Purpose/Objectives: The aim of this study was to describe how the clinical nurse specialist (CNS) role can be positioned to proactively plan and facilitate evidenced-based best practices in collaboration with a transdisciplinary, population-focused team that manages the patient across the cancer care continuum. This model capitalizes on the spheres of CNS practice (patient, nurse, and organization) through the functional roles of the CNS (clinical expert, researcher, educator, and consultant) to maximize quality care.
Background/Rationale: The CNS practice in a Midwest comprehensive cancer center has been unit based, focused on nursing staff education, skills, and competencies. Practice varied based on the needs of the unit. With the aging population, rapid growth in research accrual, increasing referrals, and expansion of facilities and programs, a reexamination of CNS practice was undertaken.

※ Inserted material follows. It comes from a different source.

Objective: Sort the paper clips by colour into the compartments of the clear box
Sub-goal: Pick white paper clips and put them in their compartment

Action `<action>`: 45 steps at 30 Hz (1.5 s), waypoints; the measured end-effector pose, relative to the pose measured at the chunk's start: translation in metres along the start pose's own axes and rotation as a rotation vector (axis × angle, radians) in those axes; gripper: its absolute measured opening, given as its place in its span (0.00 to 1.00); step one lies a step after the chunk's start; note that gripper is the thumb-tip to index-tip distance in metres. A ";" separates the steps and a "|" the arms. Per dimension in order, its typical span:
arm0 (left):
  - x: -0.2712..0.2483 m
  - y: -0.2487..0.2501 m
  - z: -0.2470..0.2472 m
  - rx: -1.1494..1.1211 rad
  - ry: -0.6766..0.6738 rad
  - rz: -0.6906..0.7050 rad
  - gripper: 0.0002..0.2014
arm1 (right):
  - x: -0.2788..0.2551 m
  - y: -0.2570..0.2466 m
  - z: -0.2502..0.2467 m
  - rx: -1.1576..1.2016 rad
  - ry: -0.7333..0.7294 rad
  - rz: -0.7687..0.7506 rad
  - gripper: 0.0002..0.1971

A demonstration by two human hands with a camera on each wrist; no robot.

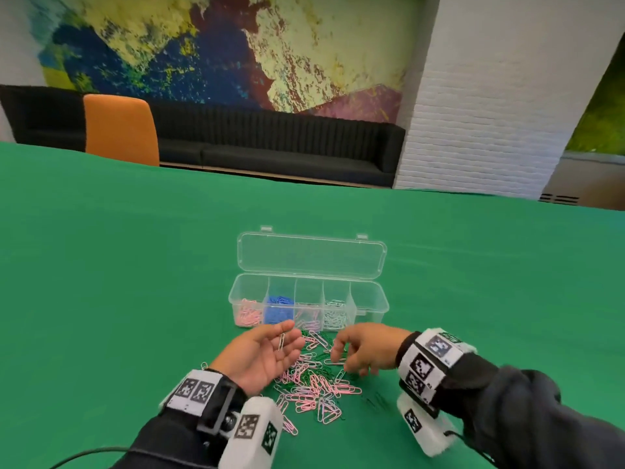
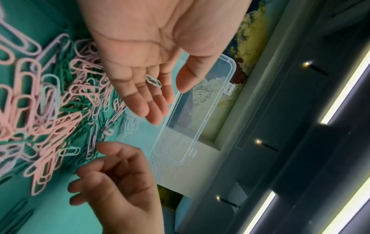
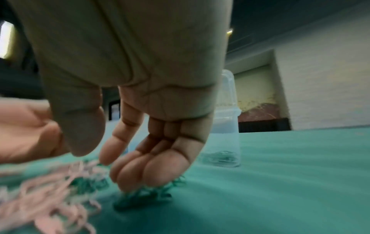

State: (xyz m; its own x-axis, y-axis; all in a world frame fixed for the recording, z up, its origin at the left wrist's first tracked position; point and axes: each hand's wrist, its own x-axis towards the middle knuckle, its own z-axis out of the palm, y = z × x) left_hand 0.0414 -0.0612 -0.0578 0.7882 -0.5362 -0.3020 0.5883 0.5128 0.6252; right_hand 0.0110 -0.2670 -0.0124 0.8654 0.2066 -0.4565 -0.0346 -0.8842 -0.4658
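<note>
Green cloth covers the table (image 1: 135, 265) under both my hands, with wide bare cloth out to either side and beyond the box. Behind it I see a black bench (image 1: 270, 143), an orange chair back (image 1: 120, 128) and a painted wall.

My left hand (image 1: 262, 355) lies palm up, fingers straight and relaxed, with one pale paper clip (image 1: 281, 340) resting loose across the fingers; nothing is pinched. My right hand (image 1: 363, 346) hangs palm down just to the right of it, fingers loosely curled, tips down at the heap of clips (image 1: 314, 384). I cannot tell whether they touch or hold a clip: the right wrist view is blurred there, and green clips (image 3: 152, 193) smear under the fingertips.

Just past both hands stands the clear box (image 1: 372, 299), lid open and upright behind it. Counting from my left hand's side, its compartments hold pink, blue, pale pink and white clips; what the last one holds is hard to make out. Some of the heap is hidden beneath my wrists.
</note>
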 end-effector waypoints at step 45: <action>0.007 0.008 -0.015 0.017 0.109 0.036 0.12 | 0.042 -0.036 0.012 -0.473 0.029 0.139 0.13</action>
State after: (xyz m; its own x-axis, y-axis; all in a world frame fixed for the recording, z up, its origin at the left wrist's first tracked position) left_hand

Description of the Project/Innovation: Nursing administration and CNSs evaluated the efficacy of transitioning to a population-focused model. Some responsibilities transitioned to other roles, the reporting structure was changed, and the role was realigned to a specific disease focus that encompassed care across the entire cancer continuum.

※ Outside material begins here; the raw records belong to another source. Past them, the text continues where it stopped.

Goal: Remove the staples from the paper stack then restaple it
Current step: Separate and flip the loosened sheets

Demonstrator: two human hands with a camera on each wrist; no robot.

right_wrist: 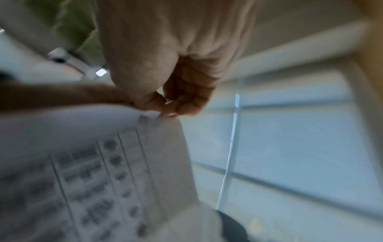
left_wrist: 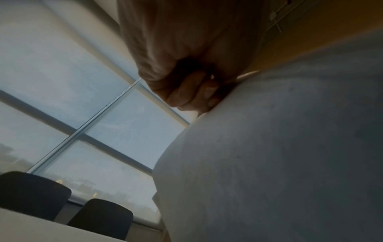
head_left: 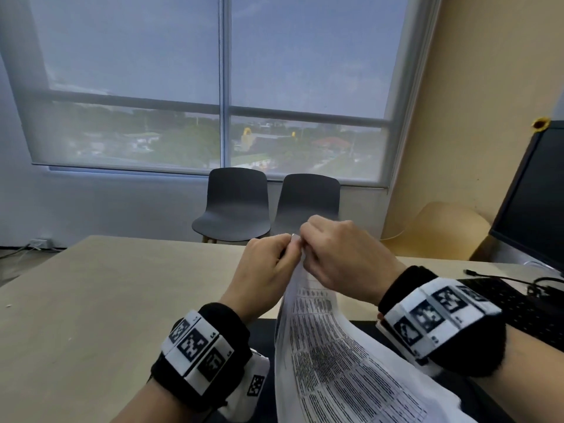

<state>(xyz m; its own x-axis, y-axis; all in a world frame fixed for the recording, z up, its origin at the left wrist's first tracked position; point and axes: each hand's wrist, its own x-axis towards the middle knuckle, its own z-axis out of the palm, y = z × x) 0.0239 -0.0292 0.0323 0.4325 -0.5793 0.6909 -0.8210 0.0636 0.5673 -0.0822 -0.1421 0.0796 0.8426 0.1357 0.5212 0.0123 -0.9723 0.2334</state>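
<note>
Pinching top corner of paper stack, both hands raised above desk: left hand clamps, right hand picks; stack hangs toward lap; staple unseen

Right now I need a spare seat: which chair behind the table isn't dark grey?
The tan chair on the right beside the monitor; the two chairs under the window are dark grey.
</note>
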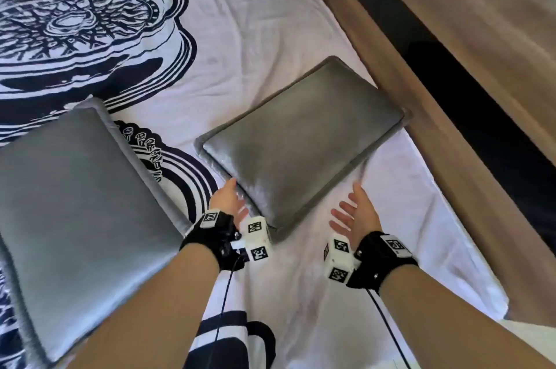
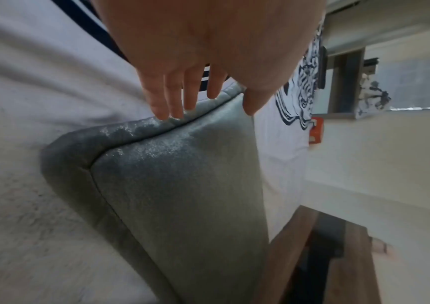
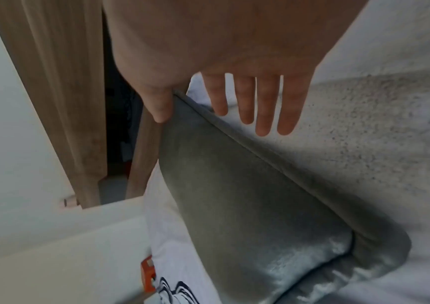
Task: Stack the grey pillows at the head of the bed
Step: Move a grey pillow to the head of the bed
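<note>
A: Where are the grey pillows?

B: One grey pillow (image 1: 301, 140) lies flat on the white sheet (image 1: 255, 37), in the middle of the head view. Its far corner, at about 1 o'clock, sits just beside the wooden headboard (image 1: 421, 73). The other grey pillow (image 1: 75, 203) lies at 9 o'clock, well apart from the first one. Part of it rests on the blue and white blanket (image 1: 75, 31).

A: What is the left hand doing?

B: The left hand (image 1: 230, 200) is at the near left edge of the middle pillow, at about 7 o'clock from its center. Its fingers (image 2: 167, 98) are straight and a little spread. In the left wrist view the fingertips are at the pillow's seam edge, and the thumb lies over the top. I cannot tell if they really touch it.

A: And the right hand?

B: The right hand (image 1: 356, 212) is at the near right edge, at about 5 o'clock from the pillow's center. Its palm is turned in and its fingers (image 3: 268, 107) are straight and spread wide. In the right wrist view the thumb is right at the pillow's corner. The other fingers hang over the sheet beside the edge.

A: Is the pillow lifted?

B: No, it lies flat on the bed between the two hands. Neither hand is curled round it.
</note>
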The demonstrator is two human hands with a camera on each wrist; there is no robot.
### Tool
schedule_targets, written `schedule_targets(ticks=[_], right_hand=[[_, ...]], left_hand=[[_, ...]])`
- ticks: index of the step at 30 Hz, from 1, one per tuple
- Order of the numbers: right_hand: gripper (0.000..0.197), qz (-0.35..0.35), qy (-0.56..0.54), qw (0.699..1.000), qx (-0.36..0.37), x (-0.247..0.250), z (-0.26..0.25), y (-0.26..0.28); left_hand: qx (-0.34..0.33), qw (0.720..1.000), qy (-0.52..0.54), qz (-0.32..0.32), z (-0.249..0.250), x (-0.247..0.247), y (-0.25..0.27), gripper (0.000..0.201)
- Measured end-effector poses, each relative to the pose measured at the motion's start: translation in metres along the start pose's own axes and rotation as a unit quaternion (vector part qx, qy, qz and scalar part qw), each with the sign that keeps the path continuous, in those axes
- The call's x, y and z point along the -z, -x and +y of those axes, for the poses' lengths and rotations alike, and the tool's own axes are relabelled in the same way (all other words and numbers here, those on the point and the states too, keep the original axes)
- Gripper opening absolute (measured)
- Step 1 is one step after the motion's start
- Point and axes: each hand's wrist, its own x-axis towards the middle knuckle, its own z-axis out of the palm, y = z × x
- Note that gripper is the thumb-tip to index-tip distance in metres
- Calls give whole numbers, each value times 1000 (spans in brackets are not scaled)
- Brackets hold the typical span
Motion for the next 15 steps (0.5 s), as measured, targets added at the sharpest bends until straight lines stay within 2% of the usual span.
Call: schedule_targets(ticks=[2, 5, 7, 9, 10, 12, 13, 15], right_hand=[[74, 2, 16, 1000, -11, -2, 10, -19], [77, -17, 19, 999, -21, -3, 20, -37], [78, -17, 26, 999, -26, -4, 24, -47], [77, -26, 28, 999, -33, -6, 26, -54], [76, -28, 34, 998, -37, -8, 28, -56], [74, -31, 66, 997, -40, -9, 33, -60], [73, -29, 92, 995, -39, -8, 37, -61], [77, -19, 123, 992, -20, -8, 41, -63]], left_hand=[[20, 1000, -16, 15, -13, -1, -25, 57], [15, 999, -39, 14, -32, 0, -58, 37], [11, 998, -57, 10, -40, -1, -69, 37], [8, 998, -51, 18, -42, -5, -65, 48], [2, 998, -57, 30, -40, -6, -62, 46], [-11, 993, -103, 51, -34, -8, -55, 23], [-18, 990, -127, 57, -32, -7, -52, 21], [-21, 986, -164, 13, -30, -9, -40, 28]])
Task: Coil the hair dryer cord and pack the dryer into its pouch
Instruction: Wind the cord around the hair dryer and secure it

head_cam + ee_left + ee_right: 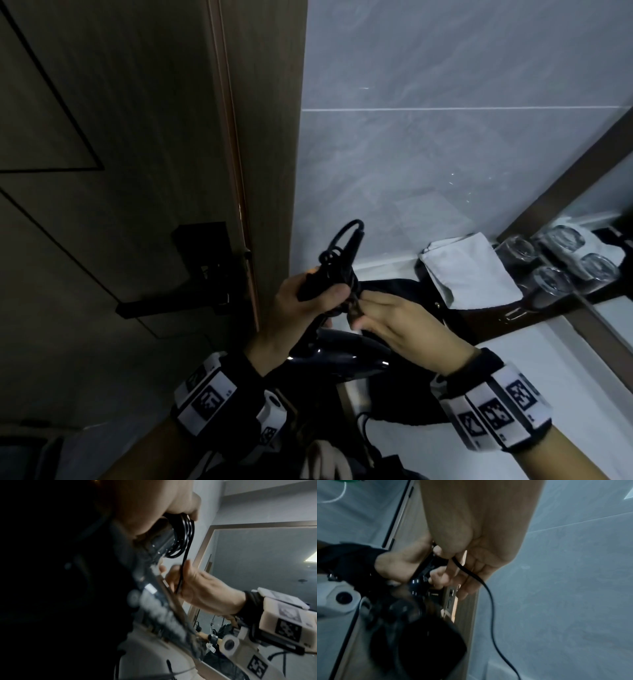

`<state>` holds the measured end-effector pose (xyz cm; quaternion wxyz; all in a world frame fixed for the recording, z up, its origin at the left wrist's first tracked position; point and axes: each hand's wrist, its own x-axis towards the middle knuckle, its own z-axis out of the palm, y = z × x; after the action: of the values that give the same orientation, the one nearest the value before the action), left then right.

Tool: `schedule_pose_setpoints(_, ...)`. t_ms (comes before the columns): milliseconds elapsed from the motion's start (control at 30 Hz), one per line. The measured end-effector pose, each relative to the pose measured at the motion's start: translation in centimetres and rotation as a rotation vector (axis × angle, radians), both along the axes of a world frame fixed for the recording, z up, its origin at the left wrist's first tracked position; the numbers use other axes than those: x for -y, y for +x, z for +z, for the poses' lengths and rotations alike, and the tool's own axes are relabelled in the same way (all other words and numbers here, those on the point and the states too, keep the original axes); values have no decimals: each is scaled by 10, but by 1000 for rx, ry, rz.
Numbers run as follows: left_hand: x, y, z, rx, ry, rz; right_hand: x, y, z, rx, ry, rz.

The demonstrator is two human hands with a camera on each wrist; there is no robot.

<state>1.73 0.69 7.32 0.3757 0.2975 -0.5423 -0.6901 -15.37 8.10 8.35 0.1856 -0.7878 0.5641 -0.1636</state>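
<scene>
up close to the dark wooden door (137, 144), the left hand (301, 308) has its fingers wrapped around the hair dryer (342, 353) handle and the coiled cord (339, 260), held above the white table (548, 359). the right hand (404, 325) pinches a strand of cord just beside it. a black pouch (394, 294) lies on the table beneath, with a folded white towel (469, 270) and upturned glasses (551, 281) farther right by the mirror; grey tiled wall (445, 154) behind.

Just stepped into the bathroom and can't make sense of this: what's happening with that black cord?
A person is coiling the hair dryer's cord. The left hand grips the coiled loops with the dryer's handle, while the right hand pinches the loose length. The hair dryer hangs below both hands, not yet packed.
</scene>
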Motion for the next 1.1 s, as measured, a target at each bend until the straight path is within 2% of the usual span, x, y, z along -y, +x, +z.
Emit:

Outcome: There was significant improvement in the areas of physician collaboration, autonomy, administrative support, teamwork, and contribution to the mission of the cancer program.
Interpretation/Conclusion: In this model, CNSs proactively plan and facilitate evidenced-based best practices in collaboration with a transdisciplinary team that manages the patient from diagnosis through the cancer trajectory, maximizing quality care and nursing-sensitive patient outcomes.
Implications: Healthcare organizations need to examine various roles for opportunities to focus on incorporating evidenced-based practices that will result in improved patient care and satisfaction.